Robert Wuthnow. Growing Up Religious: Christians and Jews on Their Journeys of Faith. Boston: Beacon Press, 2000.
In Growing Up Religious, Robert Wuthnow takes as his starting point the idea that spirituality finds its source in “personal histories,” such as the (heteronormative) family (see esp. 56-65) and congregational life (see esp. 69-84). But by “personal histories” Wuthnow signifies much more than a static backlog of memories and familial/social conditioning: as Wuthnow later insists, the act of memory—the ongoing processes of reconstruction, revision, and reinterpretation of one’s past—is the primary way for spiritual people to “mak[e] sense of their lives” in their “continuing quest for the sacred” (xxxi). Growing up Religious, then, is the narrative Wuthnow constructed of the narratives his interviewees shared, which he organizes into a series of thematically-linked chapters dealing with different topics in memory, life, and religion. In the reflection that follows, I wish to discuss briefly an aspect of Wuthnow’s book that I find troubling: Wuthnow’s hesitancy to engage his ethnographic research in a critical capacity.
To his human subjects, Wuthnow romantically attributes an unanticipated amount of agency in constructing their identities through the act of memory. Conceptualizing these narratives as generated from (and therefore belonging to) no one but the individual is an attempt by Wuthnow to convince his readers of the authenticity of the narratives—to endow them with “aura” in the Benjaminian sense. To achieve this level of authenticity, Wuthnow feigns objectivity and thus deemphasizes his (and his interviewers’) role in shaping the content and context of the interviews and molding those interviews into the book he subsequently authored. However, I do not wish to argue that Wuthnow is necessarily being dishonest. What is lacking in the book is not honesty, for Wuthnow’s beliefs relative to his subjects are mentioned, at least in passing, several times throughout the text; rather, it is critical awareness of his role as a scholar that seems to be lacking.

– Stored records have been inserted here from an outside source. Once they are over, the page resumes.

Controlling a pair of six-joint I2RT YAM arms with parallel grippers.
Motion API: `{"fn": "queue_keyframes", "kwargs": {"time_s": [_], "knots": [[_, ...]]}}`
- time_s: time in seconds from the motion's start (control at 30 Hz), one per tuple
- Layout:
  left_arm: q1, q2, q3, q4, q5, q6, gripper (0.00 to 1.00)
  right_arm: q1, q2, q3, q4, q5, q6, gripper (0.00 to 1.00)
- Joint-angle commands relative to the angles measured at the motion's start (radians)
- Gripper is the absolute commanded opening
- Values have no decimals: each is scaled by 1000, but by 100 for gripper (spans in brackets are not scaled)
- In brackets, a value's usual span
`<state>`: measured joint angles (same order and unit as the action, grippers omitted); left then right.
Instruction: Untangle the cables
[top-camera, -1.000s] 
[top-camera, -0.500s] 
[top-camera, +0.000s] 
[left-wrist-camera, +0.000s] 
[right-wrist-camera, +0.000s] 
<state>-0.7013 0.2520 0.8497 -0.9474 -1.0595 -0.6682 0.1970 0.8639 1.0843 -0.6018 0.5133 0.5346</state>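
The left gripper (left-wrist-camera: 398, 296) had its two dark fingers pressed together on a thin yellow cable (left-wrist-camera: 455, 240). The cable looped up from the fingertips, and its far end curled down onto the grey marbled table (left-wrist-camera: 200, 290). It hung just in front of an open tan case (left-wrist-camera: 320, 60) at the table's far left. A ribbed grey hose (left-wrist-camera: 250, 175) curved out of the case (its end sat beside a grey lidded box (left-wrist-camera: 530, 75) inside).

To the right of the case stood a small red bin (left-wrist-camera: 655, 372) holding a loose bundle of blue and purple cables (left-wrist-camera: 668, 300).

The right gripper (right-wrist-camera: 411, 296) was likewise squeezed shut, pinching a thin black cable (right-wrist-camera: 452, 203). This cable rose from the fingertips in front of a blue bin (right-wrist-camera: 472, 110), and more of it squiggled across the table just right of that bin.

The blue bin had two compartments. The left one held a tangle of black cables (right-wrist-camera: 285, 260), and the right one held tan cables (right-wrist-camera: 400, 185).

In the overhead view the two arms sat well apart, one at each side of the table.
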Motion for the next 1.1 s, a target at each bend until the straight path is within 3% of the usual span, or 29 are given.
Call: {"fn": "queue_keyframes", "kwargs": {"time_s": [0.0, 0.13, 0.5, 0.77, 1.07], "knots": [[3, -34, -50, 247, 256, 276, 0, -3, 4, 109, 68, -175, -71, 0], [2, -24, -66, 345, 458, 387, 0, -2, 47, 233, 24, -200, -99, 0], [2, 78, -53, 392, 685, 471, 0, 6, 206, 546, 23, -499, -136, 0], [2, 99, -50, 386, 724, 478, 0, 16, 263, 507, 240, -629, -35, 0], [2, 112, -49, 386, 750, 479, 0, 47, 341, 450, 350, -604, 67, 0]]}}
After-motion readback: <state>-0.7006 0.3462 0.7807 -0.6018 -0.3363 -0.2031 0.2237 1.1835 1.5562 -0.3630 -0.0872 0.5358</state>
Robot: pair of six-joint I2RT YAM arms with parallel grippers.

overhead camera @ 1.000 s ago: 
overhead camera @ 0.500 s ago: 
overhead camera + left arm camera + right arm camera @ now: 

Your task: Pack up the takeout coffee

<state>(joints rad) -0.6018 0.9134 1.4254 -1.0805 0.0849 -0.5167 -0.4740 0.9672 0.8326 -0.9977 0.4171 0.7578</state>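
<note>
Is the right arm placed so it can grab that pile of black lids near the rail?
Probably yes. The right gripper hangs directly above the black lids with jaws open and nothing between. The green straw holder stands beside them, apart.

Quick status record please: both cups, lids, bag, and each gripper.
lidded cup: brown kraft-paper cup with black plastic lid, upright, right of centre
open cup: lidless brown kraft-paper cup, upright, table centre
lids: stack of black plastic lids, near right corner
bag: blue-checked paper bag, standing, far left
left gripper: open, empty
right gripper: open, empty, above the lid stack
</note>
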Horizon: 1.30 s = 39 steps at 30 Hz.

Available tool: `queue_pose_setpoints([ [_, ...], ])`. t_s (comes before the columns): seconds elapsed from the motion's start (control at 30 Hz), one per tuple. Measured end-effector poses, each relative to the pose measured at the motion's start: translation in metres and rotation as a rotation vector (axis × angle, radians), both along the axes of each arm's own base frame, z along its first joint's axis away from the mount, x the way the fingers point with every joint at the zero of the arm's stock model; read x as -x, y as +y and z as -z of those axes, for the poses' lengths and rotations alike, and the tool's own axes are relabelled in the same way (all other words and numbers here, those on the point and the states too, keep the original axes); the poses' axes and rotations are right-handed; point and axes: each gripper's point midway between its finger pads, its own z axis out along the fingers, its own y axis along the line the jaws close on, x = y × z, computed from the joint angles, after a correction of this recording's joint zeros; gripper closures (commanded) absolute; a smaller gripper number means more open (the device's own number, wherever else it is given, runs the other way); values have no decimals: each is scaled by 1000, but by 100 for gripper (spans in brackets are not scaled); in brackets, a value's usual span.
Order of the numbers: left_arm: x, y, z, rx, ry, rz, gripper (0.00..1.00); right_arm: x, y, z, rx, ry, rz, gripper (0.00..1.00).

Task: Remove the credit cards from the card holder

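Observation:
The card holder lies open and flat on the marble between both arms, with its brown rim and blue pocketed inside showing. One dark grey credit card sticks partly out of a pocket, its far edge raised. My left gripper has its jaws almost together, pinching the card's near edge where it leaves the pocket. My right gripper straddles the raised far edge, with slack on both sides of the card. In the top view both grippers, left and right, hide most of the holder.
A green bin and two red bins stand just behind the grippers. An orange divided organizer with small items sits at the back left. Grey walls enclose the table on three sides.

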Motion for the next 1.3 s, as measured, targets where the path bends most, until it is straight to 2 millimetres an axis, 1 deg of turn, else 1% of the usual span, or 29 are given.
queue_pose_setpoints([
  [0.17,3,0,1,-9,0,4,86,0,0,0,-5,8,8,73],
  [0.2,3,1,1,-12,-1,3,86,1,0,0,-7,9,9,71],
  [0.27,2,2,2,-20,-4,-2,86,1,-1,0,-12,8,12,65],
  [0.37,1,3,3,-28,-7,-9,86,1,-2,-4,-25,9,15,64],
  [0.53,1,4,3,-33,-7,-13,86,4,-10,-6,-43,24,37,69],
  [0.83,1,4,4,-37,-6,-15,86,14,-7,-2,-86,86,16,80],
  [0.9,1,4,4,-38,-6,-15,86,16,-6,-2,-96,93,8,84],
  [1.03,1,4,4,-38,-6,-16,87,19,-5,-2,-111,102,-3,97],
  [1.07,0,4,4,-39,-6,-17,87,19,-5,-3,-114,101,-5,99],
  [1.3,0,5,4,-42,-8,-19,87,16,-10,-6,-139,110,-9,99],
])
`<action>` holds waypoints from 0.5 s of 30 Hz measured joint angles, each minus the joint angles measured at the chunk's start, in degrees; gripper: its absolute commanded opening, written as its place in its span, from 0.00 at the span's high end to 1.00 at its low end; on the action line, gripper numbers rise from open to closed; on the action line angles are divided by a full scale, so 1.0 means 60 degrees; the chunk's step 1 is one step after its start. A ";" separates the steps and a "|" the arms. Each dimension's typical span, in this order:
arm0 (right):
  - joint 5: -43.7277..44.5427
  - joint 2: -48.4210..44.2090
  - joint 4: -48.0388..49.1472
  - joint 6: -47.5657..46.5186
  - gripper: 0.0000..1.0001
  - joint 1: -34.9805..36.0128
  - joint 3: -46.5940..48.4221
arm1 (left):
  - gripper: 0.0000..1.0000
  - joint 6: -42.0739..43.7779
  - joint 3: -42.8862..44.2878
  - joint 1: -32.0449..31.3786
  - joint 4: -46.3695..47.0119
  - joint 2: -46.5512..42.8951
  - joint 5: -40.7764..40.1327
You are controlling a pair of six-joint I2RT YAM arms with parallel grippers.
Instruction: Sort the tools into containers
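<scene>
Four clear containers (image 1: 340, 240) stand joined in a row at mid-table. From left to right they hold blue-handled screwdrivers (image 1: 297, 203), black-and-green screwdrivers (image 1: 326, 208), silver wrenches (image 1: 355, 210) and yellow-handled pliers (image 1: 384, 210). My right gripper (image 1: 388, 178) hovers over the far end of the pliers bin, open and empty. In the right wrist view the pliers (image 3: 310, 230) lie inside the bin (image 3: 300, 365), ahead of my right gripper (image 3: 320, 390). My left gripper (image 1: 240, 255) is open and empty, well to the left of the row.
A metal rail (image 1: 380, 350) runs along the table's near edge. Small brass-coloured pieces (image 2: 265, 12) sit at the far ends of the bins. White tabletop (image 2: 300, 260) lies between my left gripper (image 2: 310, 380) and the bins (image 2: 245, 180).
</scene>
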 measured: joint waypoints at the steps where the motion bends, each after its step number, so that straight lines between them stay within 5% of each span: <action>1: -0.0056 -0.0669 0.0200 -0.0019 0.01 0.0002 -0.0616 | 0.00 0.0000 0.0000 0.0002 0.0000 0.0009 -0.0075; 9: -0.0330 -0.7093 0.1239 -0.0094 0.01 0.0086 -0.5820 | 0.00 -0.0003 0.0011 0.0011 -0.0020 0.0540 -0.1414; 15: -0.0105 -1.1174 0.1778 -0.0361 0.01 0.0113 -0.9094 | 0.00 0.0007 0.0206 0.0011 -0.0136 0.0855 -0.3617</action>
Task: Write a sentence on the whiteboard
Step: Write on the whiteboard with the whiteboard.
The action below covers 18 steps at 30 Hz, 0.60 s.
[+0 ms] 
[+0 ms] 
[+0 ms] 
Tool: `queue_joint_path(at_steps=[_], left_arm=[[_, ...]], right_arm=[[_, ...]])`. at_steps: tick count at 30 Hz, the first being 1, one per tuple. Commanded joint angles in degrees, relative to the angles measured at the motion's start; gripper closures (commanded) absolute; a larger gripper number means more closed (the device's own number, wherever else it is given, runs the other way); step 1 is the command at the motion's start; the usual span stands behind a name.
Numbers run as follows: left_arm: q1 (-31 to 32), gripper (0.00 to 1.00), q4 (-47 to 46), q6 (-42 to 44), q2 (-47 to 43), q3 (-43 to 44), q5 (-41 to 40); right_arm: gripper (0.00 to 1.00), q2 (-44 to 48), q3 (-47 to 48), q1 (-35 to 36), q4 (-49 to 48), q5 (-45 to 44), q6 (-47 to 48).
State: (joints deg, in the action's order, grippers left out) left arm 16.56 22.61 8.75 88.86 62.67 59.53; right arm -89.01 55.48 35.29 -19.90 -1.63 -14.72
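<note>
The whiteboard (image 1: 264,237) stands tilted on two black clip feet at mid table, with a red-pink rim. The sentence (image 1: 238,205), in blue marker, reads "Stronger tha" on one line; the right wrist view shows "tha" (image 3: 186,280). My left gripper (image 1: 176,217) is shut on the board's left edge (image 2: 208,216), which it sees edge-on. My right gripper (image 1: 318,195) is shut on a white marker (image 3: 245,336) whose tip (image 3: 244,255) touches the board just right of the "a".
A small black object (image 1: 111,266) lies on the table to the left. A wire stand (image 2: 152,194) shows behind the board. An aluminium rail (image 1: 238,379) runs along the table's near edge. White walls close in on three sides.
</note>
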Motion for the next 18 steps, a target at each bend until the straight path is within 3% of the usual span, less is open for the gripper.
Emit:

Of all places, I find the most helpful analogue for this situation in the Heisenberg uncertainty principle, which, among other things, states that the more one knows about the current position of a particle, the less one knows about its momentum (and vice-versa), for the very act of measuring one of the particle’s properties inhibits our ability to measure the other accurately. Wuthnow’s investigation into the spiritual lives and backgrounds of some 200 “ordinary Americans” has effectively caused him to reshape (perhaps subtly) those lives and backgrounds—and not just in the process of writing the book; the act of inquiring about those stories at all affected the way the participants presented and communicated “their” stories. The resultant book, which masquerades as the objective reportage of unfiltered, undistorted human voices, is quite different from the book Wuthnow thinks he has written. This is not to say that Wuthnow is intentionally misleading his readers; it is just to say that Wuthnow, apparently, hasn’t been studying his quantum physics.
In addition to underestimating his sphere of influence, which I argued betrays a lack of critical self-awareness, Wuthnow likewise downplays the importance of critical theory in making sense of his findings. For example, Wuthnow mentions in the preface that most of his respondents were middle class (xii), but his research does not seem to show any intimation of class consciousness. In one irritating passage (18-23), Wuthnow states that, based on his interviews, “there is still an important material dimension” to his respondents’ religious memory (19), going on to mention jewelry, paintings, statues, and plaques with religious significance (21-22). Those items are not just symbols of spirituality, however; they are also symbols of capital. But far from interrogating the relationship between social class and how religion is lived, Wuthnow’s catalogue of bourgeois articles allows a particular kind of (privileged) practice to construct a normalizing judgment of American religious culture. Wuthnow’s lack of critical engagement with his research causes him to miss the opportunity to discover economic disparities and relationships of power that are subtly embedded in the fabric of religious experience.
Reading this book has made me realize how cautious scholars of religion must be when dealing directly with human beings. Though it is tempting to grant qualitative studies like Wuthnow’s Growing Up Religious preponderance over quantitative analyses (if only for the idea that qualitative studies somehow intrinsically preserve an authentic “human voice”), both qualitative and quantitative studies can be exploited as a platform for making generalizations and confirming the author’s biases. Of course, the scholar’s biases will always be reflected in the object of his or her analysis, but this resultant parallax view decisively points to why theory is necessary—not relegated to a handful of slapdash endnotes but in the center of scholarly inquiry. Still, theory should not be conceived of as a screen that protects the world from the destructive impulses of scholars; rather, theory is the only means scholars have of interacting with the world and producing meaningful results. What I suggest, then, is that good scholarship is always interrogative—not only of the object of study but of the scholar’s own ability to apprehend and comprehend that object.